Several months ago I instructed the internet to tell me about anything concerning 3D printing, but I usually now file the resulting emails under: to be looked at later if at all. People saying they have worked out how to make ever more intricate and ever more tasteless and 70s-ish napkin rings no longer excite me that much. Okay, I get it. The technique works. But come on. A napkin ring? That takes four hours to get made? (That’s how long the damn video goes on for! Although I now learn from another video at the same site that the process may have got stuck after an hour. So, how long does it actually take to 3D print this napkin ring? Don’t tell me. I really do not care.)
I earlier here pondered, and quickly discarded, the idea that 3D printing would be arriving in our homes some time quite soon. What 3D printing really is is better stuff-making, by the people who already make stuff.
So it was that this link – which does not concern brightly coloured napkin rings, but on the contrary is to a story (here is the original Wired version) about an enterprise that has used 3D printing to make the body of a car – really did get my attention. This car body is just as strong as a regular steel car body but much lighter, and hence much more fuel efficient. Oh sure, it’ll still be years before most cars are made this way, but this surely is the future starting to reveal itself, to those of us beyond the circle of specialists who are already paying close attention to such developments. As was noted in one of the comments on my earlier 3D printing here (that’s the link again), car makers (Mercedes was singled out for our attention) already use 3D printing, to make small but important car parts. So it won’t be a huge leap for them to use 3D printing to make rather bigger car parts, until hey presto, they’re 3D printing entire cars!

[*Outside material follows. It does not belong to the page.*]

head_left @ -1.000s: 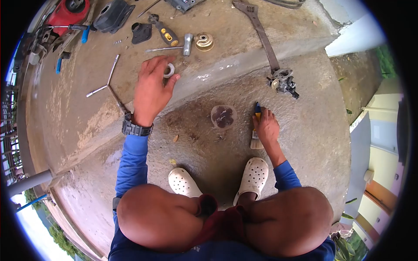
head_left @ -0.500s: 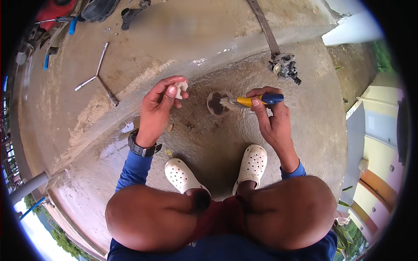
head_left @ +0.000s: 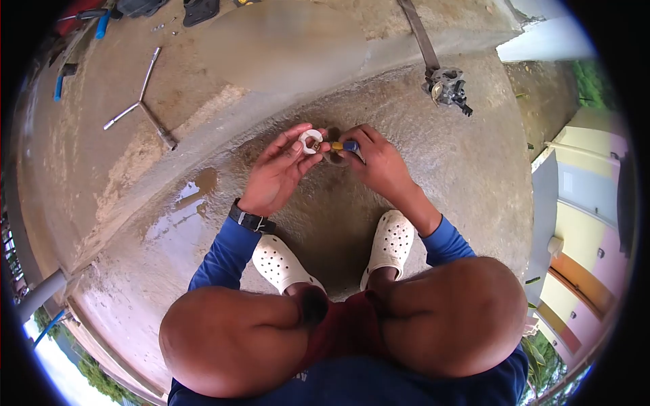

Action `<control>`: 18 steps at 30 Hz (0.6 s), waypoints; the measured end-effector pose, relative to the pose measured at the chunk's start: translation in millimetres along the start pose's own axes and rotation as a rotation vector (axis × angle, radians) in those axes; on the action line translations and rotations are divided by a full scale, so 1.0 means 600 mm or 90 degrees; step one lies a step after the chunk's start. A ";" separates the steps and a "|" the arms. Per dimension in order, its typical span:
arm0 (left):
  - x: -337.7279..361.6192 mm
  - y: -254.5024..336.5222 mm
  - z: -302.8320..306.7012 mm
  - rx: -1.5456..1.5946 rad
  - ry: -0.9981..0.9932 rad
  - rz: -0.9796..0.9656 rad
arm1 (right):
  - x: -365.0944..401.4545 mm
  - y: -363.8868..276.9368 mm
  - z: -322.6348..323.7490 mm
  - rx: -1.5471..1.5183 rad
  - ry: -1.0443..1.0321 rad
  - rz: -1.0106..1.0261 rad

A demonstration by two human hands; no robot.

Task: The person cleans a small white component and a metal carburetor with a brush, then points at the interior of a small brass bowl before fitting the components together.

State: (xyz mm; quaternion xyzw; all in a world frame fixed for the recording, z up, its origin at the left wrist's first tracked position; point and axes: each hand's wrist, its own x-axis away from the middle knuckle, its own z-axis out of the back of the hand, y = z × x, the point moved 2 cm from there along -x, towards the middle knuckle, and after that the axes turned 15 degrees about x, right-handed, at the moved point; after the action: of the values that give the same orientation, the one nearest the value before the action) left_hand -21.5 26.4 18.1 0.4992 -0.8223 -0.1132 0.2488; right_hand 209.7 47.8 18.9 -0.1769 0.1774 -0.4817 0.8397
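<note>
Head view, squatting on a wet concrete floor (head_left: 467, 189): my white clogs (head_left: 391, 245) sit just below both hands. My left hand (head_left: 277, 172) pinches a small white ring (head_left: 310, 141) between thumb and fingertips, raised just beside my right hand (head_left: 379, 166). That hand is closed around a short brush (head_left: 345, 145) with a yellow-and-blue handle, its working end at the ring. I cannot see the bristles. Under the two hands lies a small round dish (head_left: 332, 160), mostly hidden.

By my judgement, the brushing goes best with the ring gripped only by its rim, so the bore is open to the brush. It should be turned a little at a time. Light, short strokes over the dish should catch the drips and stop the small part springing out of the pinch.

A puddle (head_left: 193, 189) lies left of my left wrist. Beyond the right hand a carburetor (head_left: 447, 88) rests at the end of a flat strap (head_left: 418, 37). Well beyond the left hand lies a Y-shaped wrench (head_left: 139, 105).
</note>
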 end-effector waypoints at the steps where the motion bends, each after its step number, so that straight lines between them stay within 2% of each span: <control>1: -0.003 -0.005 0.006 -0.002 -0.002 -0.011 | 0.000 -0.007 0.022 -0.004 0.029 -0.037; 6: -0.018 -0.021 0.026 -0.009 0.049 -0.040 | 0.008 -0.021 0.102 -0.099 0.128 -0.130; 8: -0.024 -0.032 0.031 -0.013 0.050 -0.043 | 0.008 -0.026 0.109 -0.402 0.262 -0.192; 10: -0.031 -0.044 0.031 -0.036 0.081 -0.036 | 0.010 -0.030 0.098 -0.454 0.267 -0.219; 12: -0.040 -0.041 0.021 -0.027 0.060 -0.030 | 0.012 -0.024 0.072 -0.382 0.183 -0.123; 13: -0.042 -0.037 0.014 -0.017 0.043 -0.025 | 0.016 -0.019 0.073 -0.346 0.157 -0.130; 14: -0.042 -0.033 0.014 -0.020 0.044 -0.029 | 0.017 -0.015 0.074 -0.349 0.158 -0.126; 16: -0.041 -0.033 0.017 -0.013 0.076 -0.035 | 0.024 -0.009 0.079 -0.456 0.182 -0.209; 18: -0.042 -0.043 0.029 -0.025 0.067 -0.026 | 0.020 -0.019 0.083 -0.479 0.220 -0.198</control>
State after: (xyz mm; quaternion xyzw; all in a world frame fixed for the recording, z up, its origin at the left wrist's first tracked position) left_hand -1.1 35.1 -15.1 0.5161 -0.7954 -0.1078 0.2990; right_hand 230.3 38.6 66.4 -0.4119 0.4496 -0.5266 0.5924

The comments on that earlier posting were very informative. But nobody, except me in the original posting, discussed the possibility that 3D printing could shift the balance of manufacturing power somewhat back from the getting-rich world to the already-rich world. This is an idea you now hear quite a lot. Thinking about that idea some more, I think that 3D printing may be less of a macro-economic game changer that at first it looked, to me, like being. The idea, in other words, resembles the idea of a 3D printer in every home. After all, here is yet another manufacturing method, devised and developed in the richest and cleverest places, but then, surely, easily unleashable in any place, and in particular in places that are merely getting richer and getting cleverer. Does that change the game? It sounds like the game as usual to me. Which could be why nobody else thought the idea worth commenting on. But maybe I am getting that wrong.